No matter the situation, time of day or location – at a BBQ, at a bus stop, in a lift or on a plane – the first question I’m asked when people discover I work in finance is invariably the same: What’s going to happen to interest rates? They see I’m a woman in what’s traditionally a man’s gig but assume for a second that I have crystal balls.
I’m a most reluctant oracle, but the mansplaining is suspended and replaced by attentive ears, because if anything captures undivided attention in this country – other than where your kids go to school, or the postcode lottery of homeownership – it is interest rates. It didn’t use to be, but so many of us have borrowed such Everest-like sums that a quarter of a per cent in either direction means so much more than before.
This was abundantly clear when Jim Chalmers delivered the federal budget a couple of weeks back – a 30-minute summary of thousands of pages, but within five minutes there was only one thing we all wanted to know: what would it mean for interest rates? Had the treasurer over-spent or were cuts still on the cards?
Everyone is annoyed at the RBA. Even restaurateurs. Yet, this is where we find ourselves, packed to the rafters (even mid-week!) with cocktail prices we baulk at but are still prepared to sip while contending with the interest rate conundrum.
Like your $25 margarita, a bit of perspective might help.
People are applying old-fashioned thinking to a new-age problem by leaning on high school economics – fiscal and monetary policy – to predict where interest rates are headed. But let’s be honest, interest rate futures represent one of the most sophisticated segments of financial markets globally, so it’s not exactly high school algebra.
There are three main perspectives on interest rates.

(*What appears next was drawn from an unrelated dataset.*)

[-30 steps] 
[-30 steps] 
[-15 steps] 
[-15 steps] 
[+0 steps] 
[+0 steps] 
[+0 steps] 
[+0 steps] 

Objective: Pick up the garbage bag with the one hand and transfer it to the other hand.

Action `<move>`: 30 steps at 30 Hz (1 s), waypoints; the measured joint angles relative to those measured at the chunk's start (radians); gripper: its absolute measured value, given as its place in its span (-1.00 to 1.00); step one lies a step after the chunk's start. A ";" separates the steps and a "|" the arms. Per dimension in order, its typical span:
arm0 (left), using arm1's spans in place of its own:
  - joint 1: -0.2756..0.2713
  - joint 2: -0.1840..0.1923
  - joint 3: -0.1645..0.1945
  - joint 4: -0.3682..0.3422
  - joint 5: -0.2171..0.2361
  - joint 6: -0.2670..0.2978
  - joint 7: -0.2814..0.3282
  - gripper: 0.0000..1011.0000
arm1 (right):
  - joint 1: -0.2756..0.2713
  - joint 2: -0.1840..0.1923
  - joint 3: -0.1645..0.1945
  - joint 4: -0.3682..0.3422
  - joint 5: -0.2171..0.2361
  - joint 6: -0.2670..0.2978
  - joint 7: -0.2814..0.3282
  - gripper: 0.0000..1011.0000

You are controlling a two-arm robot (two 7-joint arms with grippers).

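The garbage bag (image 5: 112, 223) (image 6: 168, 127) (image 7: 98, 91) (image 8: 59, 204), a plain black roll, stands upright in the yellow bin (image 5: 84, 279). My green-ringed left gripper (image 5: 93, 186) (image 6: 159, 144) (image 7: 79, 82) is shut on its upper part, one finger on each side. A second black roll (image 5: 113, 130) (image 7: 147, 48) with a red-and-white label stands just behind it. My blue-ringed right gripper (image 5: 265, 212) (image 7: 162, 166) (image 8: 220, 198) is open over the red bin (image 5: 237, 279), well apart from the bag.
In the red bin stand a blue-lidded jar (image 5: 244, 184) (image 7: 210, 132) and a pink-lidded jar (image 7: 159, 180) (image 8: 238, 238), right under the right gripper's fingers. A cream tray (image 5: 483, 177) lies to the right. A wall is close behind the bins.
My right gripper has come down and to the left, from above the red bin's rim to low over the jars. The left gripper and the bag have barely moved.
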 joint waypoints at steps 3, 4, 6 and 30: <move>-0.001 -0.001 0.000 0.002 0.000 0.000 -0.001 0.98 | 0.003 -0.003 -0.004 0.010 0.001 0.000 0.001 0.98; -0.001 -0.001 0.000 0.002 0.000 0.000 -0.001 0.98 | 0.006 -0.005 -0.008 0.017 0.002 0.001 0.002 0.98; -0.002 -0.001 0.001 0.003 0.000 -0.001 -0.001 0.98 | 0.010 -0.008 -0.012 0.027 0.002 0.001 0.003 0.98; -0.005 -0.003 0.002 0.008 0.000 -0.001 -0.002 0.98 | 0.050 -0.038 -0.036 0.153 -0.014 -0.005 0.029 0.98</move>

Inexact sciences are always about perspectives.
Perspective No.1 is that COVID sent the cash rate plummeting to an all-time low of 0.10 per cent in November 2020. It stayed there, like a drunk guest at a dinner party, until May 2022. The official cash rate is now 4.35 per cent, which is actually not that high when you consider the 20-year average at 4.1 per cent. It’s just high because of the average size of a mortgage these days.

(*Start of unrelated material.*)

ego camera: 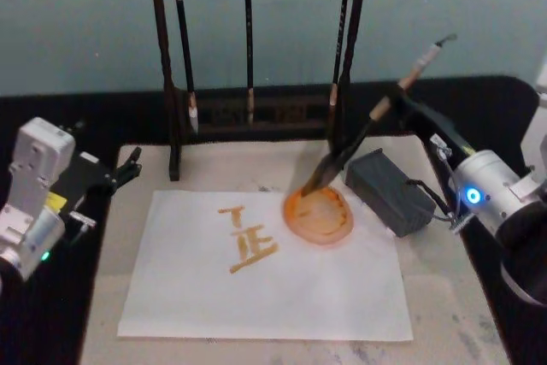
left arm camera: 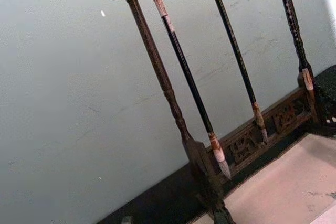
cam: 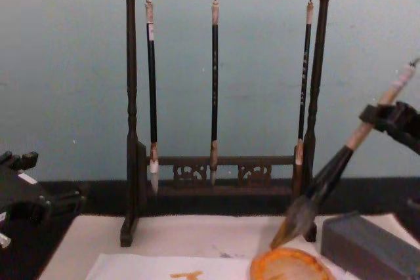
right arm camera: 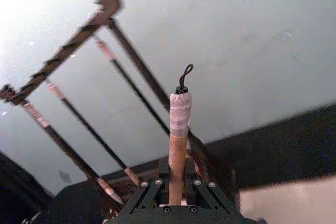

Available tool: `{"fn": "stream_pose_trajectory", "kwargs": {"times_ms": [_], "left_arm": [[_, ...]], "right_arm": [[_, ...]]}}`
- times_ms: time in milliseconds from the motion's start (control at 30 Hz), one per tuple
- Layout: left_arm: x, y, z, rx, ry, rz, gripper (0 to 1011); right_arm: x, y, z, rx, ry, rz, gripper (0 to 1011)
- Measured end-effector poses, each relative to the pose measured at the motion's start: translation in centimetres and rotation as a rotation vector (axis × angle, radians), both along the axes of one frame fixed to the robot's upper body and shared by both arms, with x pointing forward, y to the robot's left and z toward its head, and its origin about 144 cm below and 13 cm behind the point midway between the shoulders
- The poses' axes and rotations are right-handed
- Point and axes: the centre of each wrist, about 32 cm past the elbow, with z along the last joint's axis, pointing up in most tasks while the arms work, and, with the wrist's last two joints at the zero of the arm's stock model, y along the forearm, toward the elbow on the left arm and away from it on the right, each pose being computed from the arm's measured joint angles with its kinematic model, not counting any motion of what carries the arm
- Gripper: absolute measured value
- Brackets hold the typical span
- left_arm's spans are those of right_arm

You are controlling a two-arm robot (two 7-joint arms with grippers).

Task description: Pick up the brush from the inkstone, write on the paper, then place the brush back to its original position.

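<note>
"At the inkstone, what do you find?" asks the supervisor.

"The inkstone (ego camera: pixel 292 214), an orange dish, sits on the right part of the paper (ego camera: pixel 282 288), with a grey block (ego camera: pixel 389 190) just beside it. The brush (ego camera: pixel 376 113) leans over it, handle up and to the right. Its tuft is at the dish's far rim. I cannot tell whether the bristles touch it."

"Who holds it?"

"The right gripper (ego camera: pixel 403 96) pinches the pale handle, above the black lower shaft. The right wrist view confirms the handle clamped between its fingers. The left gripper (ego camera: pixel 128 164) is parked at the left edge of the mat (ego camera: pixel 444 314), well apart from the paper."

"And the step in hand?"

"The paper already bears orange strokes left of the dish. My judgement is that the writing is done and the return is under way, though a fresh dip cannot be ruled out."

"What does the next move call for?"

"The brush must be lowered until it rests on the dish. Only then should the fingers spread, or the brush may roll onto the paper. The withdrawal must miss the rack (ego camera: pixel 171 83) and its slim brushes (ego camera: pixel 249 40) behind."
</note>
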Motion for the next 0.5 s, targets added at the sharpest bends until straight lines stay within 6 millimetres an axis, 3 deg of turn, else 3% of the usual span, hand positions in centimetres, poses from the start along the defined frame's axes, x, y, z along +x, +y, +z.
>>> {"fn": "stream_pose_trajectory", "kwargs": {"times_ms": [500], "left_arm": [[0.0,0.0,0.0,0.0,0.0,0.0,1010]], "right_arm": [[1.3,2.0,1.1,-0.14,-0.159,0.146,168]]}}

Publicly announced interest rate decisions only started in 1994. Back then, we treated them with the same reverence as a State of Origin match. But over the years, the cash rate has proven to be a blunt tool for managing our economy – a tool that’s as indiscriminate as a toddler with a paintbrush. Plus, remember that old joke that economists have predicted nine of the last five recessions – predicting the economy is harder than footy tipping.

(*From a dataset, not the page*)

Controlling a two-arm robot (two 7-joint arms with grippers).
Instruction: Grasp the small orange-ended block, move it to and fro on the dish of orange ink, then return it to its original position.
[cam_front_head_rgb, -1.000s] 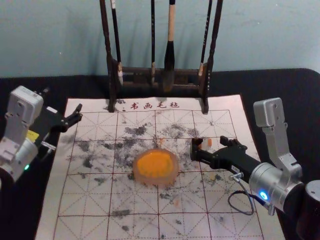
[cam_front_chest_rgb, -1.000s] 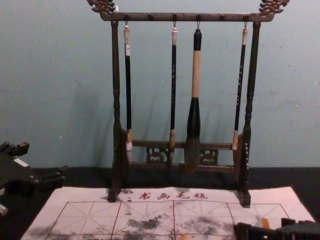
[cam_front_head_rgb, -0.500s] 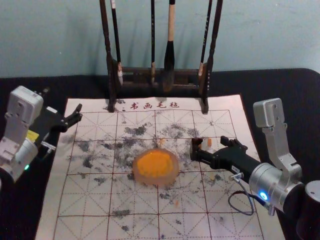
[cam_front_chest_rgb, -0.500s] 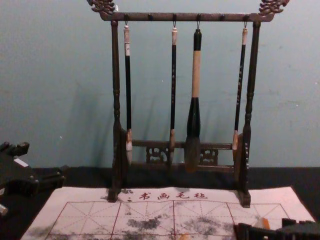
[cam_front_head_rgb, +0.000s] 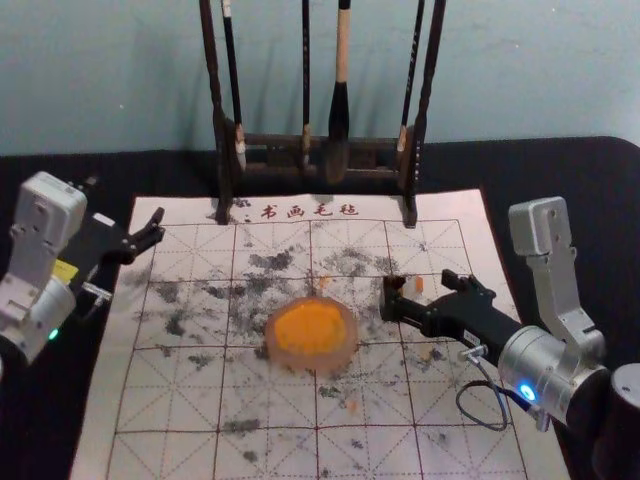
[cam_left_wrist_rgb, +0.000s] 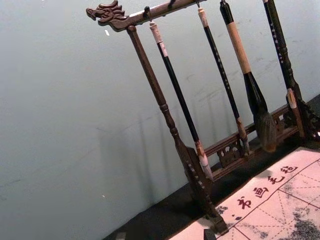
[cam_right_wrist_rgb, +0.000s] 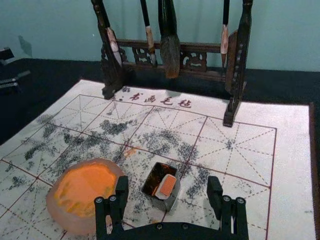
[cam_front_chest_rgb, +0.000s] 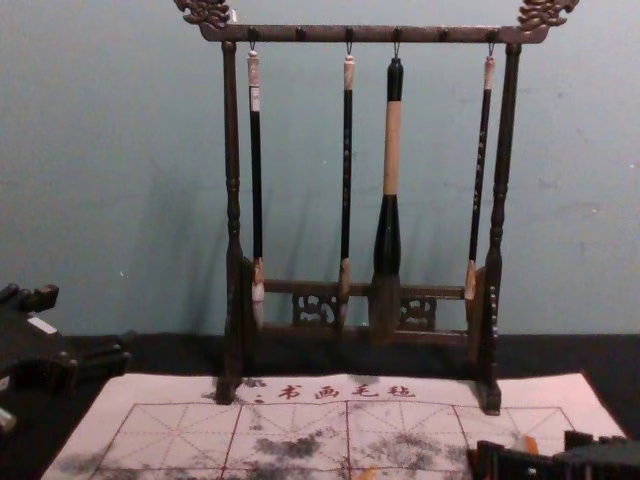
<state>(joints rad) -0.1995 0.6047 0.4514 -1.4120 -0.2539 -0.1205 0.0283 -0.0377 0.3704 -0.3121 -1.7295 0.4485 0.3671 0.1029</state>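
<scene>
The small grey orange-ended block (cam_right_wrist_rgb: 167, 186) is flanked, untouched, by the spread fingers of the black right gripper (cam_front_head_rgb: 420, 281), right of the round, translucent orange-ink dish (cam_front_head_rgb: 312, 361); the black left gripper (cam_front_head_rgb: 124, 212) is parked left, fingers parted

The head view looks down on the white, red-gridded felt mat (cam_front_head_rgb: 480, 450); the lower chest view faces the dark carved-wood rack (cam_front_chest_rgb: 232, 150), mid-frame. Left wrist view slants; right looks down closer. All share both.
</scene>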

Before you curse the Reserve Bank to whoever is listening, let’s remember that any future rate cut is unlikely to bring down the cost of living.
Perspective No.2 is that our economy is doing just fine. Unemployment remains at a record-low 3.8 per cent, with wage growth outpacing it. A decade ago, unemployment was closer to 6 per cent, we were recovering from the Global Financial Crisis, and when I took a walk in the CBD there was no one drinking margaritas mid-week despite them costing 60 per cent less. The economy is as tight as a drum, people are still spending and our productivity is nothing to be proud of. None of these factors are conducive to low interest rates.
Which leads me to perspective No.3 – that our economy is complex and challenging to navigate. We are seeing more onshoring and protectionism as both businesses and governments rethink global supply chains. Indeed, Labor’s Future Made in Australia vision involves billions in government subsidy funds to produce vital things like solar cells locally rather than relying on China.
There is also a surge in bureaucracy, with green and red tape tangles everywhere you turn. Artificial Intelligence is poised to revolutionise and disrupt most industries, and the demographic shift means our once youthful and enterprising population is ageing. Productivity isn’t picking up the slack, and complacency is creeping in – like another drunk pest – with the expectation that someone will always provide a safety net.
Enough with perspectives. Here’s the reality. The 10-year Australian bond rate is about the same as current short-term rates, keeping things pretty steady in the economic playground. So don’t bank (or borrow!) on any meaningful fall in rates unless you’re also wishing for a weaker economic environment.
Much like the price of dinner, the economy is ever-evolving. So, next time I’m asked what will happen to interest rates, I’ll remind whoever’s listening of what I know for certain: the tax cuts are coming. But maybe don’t spend it all on $25 margaritas.
Jaki Virtue is chief operating officer of Soul Patts.